§ **PROBLEM STATEMENT**
Everything in the listing below should be written out again exactly, except the pictures.
========================================================================
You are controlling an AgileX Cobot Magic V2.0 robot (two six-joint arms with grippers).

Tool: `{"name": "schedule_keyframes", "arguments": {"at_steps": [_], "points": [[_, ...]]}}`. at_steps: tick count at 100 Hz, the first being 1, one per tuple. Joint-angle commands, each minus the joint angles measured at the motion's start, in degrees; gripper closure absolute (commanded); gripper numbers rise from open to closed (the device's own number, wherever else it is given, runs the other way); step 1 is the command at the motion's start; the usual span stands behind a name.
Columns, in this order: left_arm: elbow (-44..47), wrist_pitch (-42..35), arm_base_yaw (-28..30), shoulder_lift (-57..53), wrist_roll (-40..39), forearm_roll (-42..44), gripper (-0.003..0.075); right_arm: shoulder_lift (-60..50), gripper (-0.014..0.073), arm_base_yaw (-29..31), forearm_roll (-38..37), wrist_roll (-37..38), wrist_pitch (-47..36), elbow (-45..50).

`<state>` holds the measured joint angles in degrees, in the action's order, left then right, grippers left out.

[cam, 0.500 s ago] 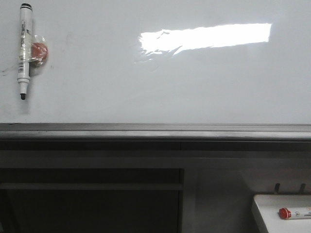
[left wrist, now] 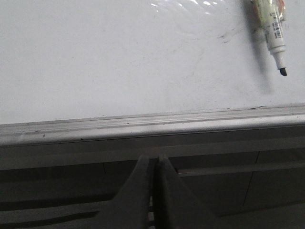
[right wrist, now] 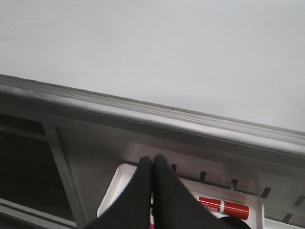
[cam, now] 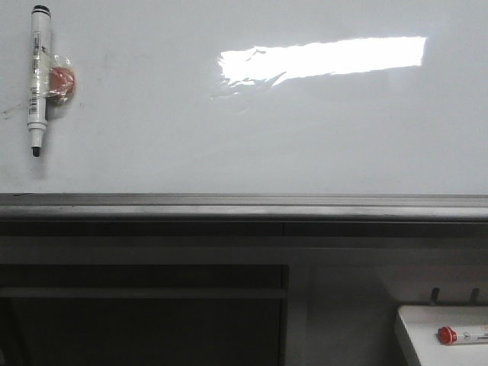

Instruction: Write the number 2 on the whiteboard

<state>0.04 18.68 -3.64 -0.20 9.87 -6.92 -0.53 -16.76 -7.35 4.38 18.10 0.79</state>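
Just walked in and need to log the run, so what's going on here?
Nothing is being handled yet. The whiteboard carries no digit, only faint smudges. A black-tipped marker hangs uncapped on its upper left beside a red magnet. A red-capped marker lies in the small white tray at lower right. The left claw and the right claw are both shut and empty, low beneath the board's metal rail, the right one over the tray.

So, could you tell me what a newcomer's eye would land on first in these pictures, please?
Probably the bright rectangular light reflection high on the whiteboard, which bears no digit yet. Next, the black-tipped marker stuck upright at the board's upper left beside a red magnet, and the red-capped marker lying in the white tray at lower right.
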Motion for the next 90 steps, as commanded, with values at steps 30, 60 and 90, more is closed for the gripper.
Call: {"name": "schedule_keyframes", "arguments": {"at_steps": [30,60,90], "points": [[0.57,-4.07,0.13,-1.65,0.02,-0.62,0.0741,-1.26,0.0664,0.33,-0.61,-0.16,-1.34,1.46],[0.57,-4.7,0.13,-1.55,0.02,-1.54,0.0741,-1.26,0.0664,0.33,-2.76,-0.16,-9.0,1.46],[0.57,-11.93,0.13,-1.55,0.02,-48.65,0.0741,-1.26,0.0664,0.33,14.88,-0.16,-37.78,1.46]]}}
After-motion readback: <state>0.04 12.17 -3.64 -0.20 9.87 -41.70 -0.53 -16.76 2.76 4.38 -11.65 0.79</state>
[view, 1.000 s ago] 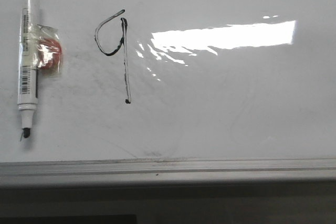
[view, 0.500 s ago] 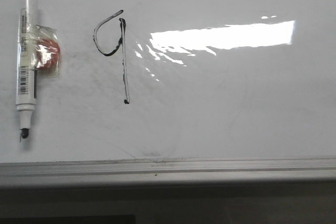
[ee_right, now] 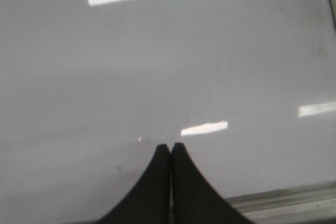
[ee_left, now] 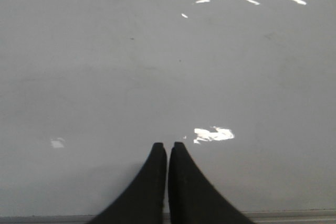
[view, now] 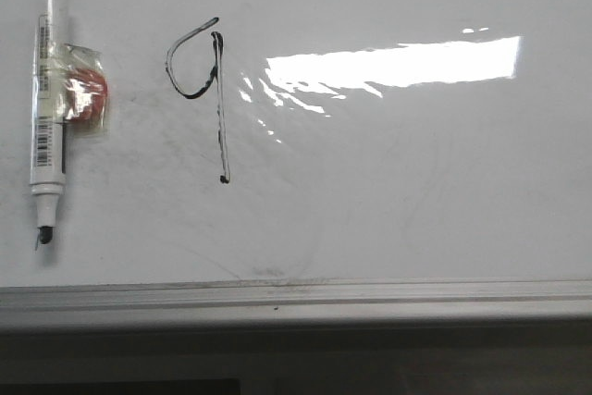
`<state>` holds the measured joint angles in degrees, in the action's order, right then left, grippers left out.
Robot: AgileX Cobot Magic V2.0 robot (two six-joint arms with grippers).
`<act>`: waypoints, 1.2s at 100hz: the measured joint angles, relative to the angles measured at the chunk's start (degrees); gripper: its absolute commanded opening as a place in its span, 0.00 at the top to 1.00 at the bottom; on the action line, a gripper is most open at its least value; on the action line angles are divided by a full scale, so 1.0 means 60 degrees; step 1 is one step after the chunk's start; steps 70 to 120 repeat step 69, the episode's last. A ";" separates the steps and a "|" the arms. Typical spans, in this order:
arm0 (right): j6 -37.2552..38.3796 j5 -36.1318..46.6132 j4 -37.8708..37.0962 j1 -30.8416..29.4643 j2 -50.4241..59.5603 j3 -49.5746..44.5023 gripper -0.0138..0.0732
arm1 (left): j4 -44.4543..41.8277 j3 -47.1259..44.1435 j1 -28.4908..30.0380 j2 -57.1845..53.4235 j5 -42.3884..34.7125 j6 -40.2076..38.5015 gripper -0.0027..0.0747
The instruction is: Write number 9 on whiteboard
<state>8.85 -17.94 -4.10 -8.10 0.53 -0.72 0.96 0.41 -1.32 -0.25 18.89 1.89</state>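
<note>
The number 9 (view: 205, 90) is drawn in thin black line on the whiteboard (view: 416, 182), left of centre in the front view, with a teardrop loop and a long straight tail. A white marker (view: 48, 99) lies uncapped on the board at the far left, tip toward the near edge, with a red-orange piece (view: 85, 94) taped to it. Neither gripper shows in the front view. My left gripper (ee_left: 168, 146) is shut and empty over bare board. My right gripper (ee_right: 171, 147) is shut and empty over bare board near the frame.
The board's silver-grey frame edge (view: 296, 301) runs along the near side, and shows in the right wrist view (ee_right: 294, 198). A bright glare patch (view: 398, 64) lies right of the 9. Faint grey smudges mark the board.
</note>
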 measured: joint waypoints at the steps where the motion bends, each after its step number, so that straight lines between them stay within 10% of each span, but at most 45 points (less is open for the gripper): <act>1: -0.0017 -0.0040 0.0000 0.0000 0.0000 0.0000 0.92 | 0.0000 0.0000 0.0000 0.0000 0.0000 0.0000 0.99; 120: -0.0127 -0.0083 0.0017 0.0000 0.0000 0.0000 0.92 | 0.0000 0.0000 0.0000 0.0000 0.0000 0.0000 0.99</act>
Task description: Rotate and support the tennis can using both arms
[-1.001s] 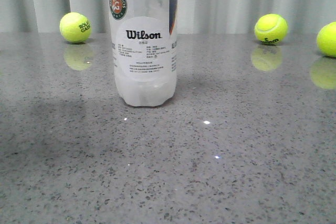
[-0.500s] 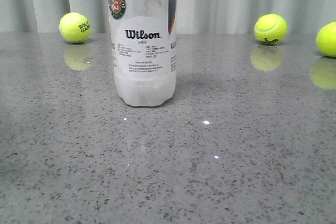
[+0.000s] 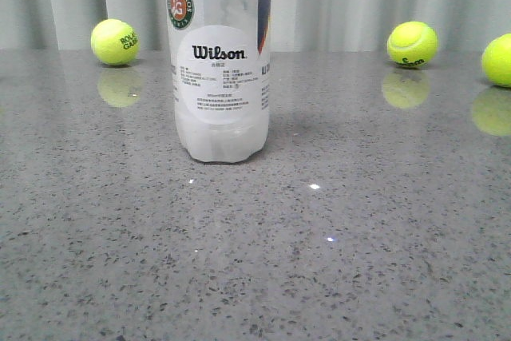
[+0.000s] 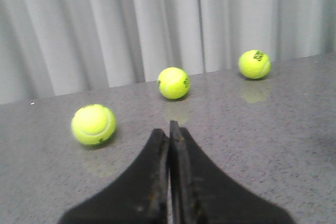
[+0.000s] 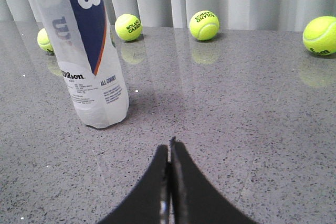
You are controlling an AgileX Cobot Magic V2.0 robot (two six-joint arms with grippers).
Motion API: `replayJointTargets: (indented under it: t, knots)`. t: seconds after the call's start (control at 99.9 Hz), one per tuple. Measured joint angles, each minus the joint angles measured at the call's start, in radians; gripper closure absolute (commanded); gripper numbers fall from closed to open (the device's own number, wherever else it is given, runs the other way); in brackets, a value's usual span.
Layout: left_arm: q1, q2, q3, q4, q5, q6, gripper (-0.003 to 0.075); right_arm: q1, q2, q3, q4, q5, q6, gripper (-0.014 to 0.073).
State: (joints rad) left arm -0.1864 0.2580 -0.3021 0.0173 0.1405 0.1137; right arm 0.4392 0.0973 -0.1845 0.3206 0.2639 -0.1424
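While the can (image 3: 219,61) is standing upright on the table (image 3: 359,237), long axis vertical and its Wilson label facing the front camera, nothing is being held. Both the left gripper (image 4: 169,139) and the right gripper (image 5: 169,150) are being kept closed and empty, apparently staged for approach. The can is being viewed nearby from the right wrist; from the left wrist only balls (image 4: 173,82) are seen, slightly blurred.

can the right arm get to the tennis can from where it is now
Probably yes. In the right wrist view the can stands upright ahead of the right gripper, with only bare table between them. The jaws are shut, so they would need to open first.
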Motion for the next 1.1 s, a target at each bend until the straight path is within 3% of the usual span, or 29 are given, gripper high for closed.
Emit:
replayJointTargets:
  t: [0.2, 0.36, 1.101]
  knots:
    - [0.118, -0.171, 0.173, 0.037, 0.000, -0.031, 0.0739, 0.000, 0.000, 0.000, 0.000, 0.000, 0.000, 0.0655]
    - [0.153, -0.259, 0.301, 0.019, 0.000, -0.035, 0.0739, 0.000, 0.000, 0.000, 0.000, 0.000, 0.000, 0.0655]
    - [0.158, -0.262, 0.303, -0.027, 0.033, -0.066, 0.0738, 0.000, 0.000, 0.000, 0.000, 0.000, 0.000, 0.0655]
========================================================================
§ **REPLY TO THE EXERCISE**
You are controlling an AgileX Cobot Magic V2.0 robot (two six-joint arms with grippers).

Tool: `{"name": "schedule_keyframes", "arguments": {"at_steps": [_], "points": [[_, ...]]}}`. at_steps: tick count at 100 Hz, the first being 1, one per tuple. Joint-angle commands, each minus the joint angles measured at the motion's start, in degrees; gripper closure absolute (commanded); gripper numbers rise from open to closed (the device's own number, wherever else it is given, runs the other way); step 1 is the command at the motion's start; the usual span stands behind a name.
Columns, in this order: left_arm: elbow (-44..47), wrist_pitch (-42..35), arm_base_yaw (-28..30), shoulder_lift (-57..53), wrist_roll (-40..39), forearm_roll (-42..44), gripper (-0.003..0.075); right_arm: shoulder_lift (-60..50), gripper (-0.014..0.073), arm_base_yaw (-29..31), forearm_roll (-38..37), wrist_roll (-37..38), wrist_pitch (-47..36), elbow (-45..50).

`<state>` holds the measured joint angles in degrees, in the action's order, left then right, grippers left out.

[cam, 0.500 s ago] 
[left wrist, now] 
[right wrist, now] 
[cam, now] 

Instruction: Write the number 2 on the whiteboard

<state>0.04 18.68 -3.64 -0.20 9.87 -6.92 -0.53 -16.76 -7.35 4.38 18.10 0.79</state>
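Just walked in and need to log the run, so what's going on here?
Nothing is being handled yet. The whiteboard carries no digit, only faint smudges. A black-tipped marker hangs uncapped on its upper left beside a red magnet. A red-capped marker lies in the small white tray at lower right. The left claw and the right claw are both shut and empty, low beneath the board's metal rail, the right one over the tray.

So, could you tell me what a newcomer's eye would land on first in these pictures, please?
Probably the bright rectangular light reflection high on the whiteboard, which bears no digit yet. Next, the black-tipped marker stuck upright at the board's upper left beside a red magnet, and the red-capped marker lying in the white tray at lower right.
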Motion for the next 90 steps, as commanded, with values at steps 30, 60 and 90, more is closed for the gripper.
Call: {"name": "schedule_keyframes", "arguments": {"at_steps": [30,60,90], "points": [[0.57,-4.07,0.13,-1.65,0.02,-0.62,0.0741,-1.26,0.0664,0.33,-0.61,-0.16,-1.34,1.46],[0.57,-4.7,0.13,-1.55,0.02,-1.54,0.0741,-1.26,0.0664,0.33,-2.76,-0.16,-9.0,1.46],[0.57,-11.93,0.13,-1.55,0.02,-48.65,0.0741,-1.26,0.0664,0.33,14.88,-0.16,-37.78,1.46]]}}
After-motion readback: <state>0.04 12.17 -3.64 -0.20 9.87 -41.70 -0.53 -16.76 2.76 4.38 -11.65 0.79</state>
[view, 1.000 s ago] 
[view, 0.500 s ago] 
[ee_right, now] 
[ee_left, now] 
[view, now] 
`<state>` holds the measured joint angles in degrees, in the action's order, right then left, grippers left out.
Robot: AgileX Cobot Magic V2.0 robot (two six-joint arms with grippers).
`<act>`: waypoints, 1.2s at 100hz: the measured joint angles, relative to the angles measured at the chunk's start (degrees); gripper: its absolute commanded opening as a place in its span, 0.00 at the top to 1.00 at the bottom; on the action line, a gripper is most open at its least value; on the action line angles are divided by a full scale, so 1.0 means 60 degrees; step 1 is one step after the chunk's start; steps 70 to 120 repeat step 69, the episode's last. A ";" separates the steps and a "|" the arms. Typical spans, in this order:
arm0 (right): j6 -37.2552..38.3796 j5 -36.1318..46.6132 j4 -37.8708..37.0962 j1 -30.8416..29.4643 j2 -50.4241..59.5603 j3 -49.5746..44.5023 gripper -0.0138..0.0732
arm1 (left): j4 -44.4543..41.8277 j3 -47.1259..44.1435 j1 -28.4908..30.0380 j2 -57.1845..53.4235 j5 -42.3884..34.7125 j6 -40.2076..38.5015 gripper -0.0027..0.0747
The instruction is: Write number 9 on whiteboard
<state>8.85 -17.94 -4.10 -8.10 0.53 -0.72 0.96 0.41 -1.32 -0.25 18.89 1.89</state>
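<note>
The number 9 (view: 205, 90) is drawn in thin black line on the whiteboard (view: 416, 182), left of centre in the front view, with a teardrop loop and a long straight tail. A white marker (view: 48, 99) lies uncapped on the board at the far left, tip toward the near edge, with a red-orange piece (view: 85, 94) taped to it. Neither gripper shows in the front view. My left gripper (ee_left: 168, 146) is shut and empty over bare board. My right gripper (ee_right: 171, 147) is shut and empty over bare board near the frame.
The board's silver-grey frame edge (view: 296, 301) runs along the near side, and shows in the right wrist view (ee_right: 294, 198). A bright glare patch (view: 398, 64) lies right of the 9. Faint grey smudges mark the board.
</note>
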 measured: joint waypoints at the steps where the motion bends, each after its step number, so that straight lines between them stay within 10% of each span, but at most 45 points (less is open for the gripper): <act>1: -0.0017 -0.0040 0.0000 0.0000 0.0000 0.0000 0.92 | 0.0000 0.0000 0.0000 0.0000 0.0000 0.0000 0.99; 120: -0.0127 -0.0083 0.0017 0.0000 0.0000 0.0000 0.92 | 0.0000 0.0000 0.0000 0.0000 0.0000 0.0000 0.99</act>
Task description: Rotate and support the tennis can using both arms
[-1.001s] 
[-0.500s] 
[+0.000s] 
[+0.000s] 
[+0.000s] 
You are controlling an AgileX Cobot Magic V2.0 robot (two six-joint arms with grippers).
Motion API: `replayJointTargets: (indented under it: t, knots)`. t: seconds after the call's start (control at 99.9 Hz), one per tuple. Measured joint angles, each minus the joint angles measured at the call's start, in radians; gripper closure absolute (commanded); gripper numbers fall from closed to open (the device's own number, wherever else it is given, runs the other way); in brackets, a value's usual span.
Layout: left_arm: q1, q2, q3, q4, q5, q6, gripper (-0.003 to 0.075); right_arm: q1, q2, q3, q4, q5, q6, gripper (-0.014 to 0.073).
State: (joints rad) left arm -0.1864 0.2580 -0.3021 0.0173 0.1405 0.1137; right arm 0.4392 0.0973 -0.1845 0.3206 0.2639 -0.1424
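While the can (image 3: 219,61) is standing upright on the table (image 3: 359,237), long axis vertical and its Wilson label facing the front camera, nothing is being held. Both the left gripper (image 4: 169,139) and the right gripper (image 5: 169,150) are being kept closed and empty, apparently staged for approach. The can is being viewed nearby from the right wrist; from the left wrist only balls (image 4: 173,82) are seen, slightly blurred.

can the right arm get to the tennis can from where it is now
Probably yes. In the right wrist view the can stands upright ahead of the right gripper, with only bare table between them. The jaws are shut, so they would need to open first.
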Motion for the next 1.1 s, a target at each bend until the straight path is within 3% of the usual span, or 29 are given, gripper high for closed.
Emit:
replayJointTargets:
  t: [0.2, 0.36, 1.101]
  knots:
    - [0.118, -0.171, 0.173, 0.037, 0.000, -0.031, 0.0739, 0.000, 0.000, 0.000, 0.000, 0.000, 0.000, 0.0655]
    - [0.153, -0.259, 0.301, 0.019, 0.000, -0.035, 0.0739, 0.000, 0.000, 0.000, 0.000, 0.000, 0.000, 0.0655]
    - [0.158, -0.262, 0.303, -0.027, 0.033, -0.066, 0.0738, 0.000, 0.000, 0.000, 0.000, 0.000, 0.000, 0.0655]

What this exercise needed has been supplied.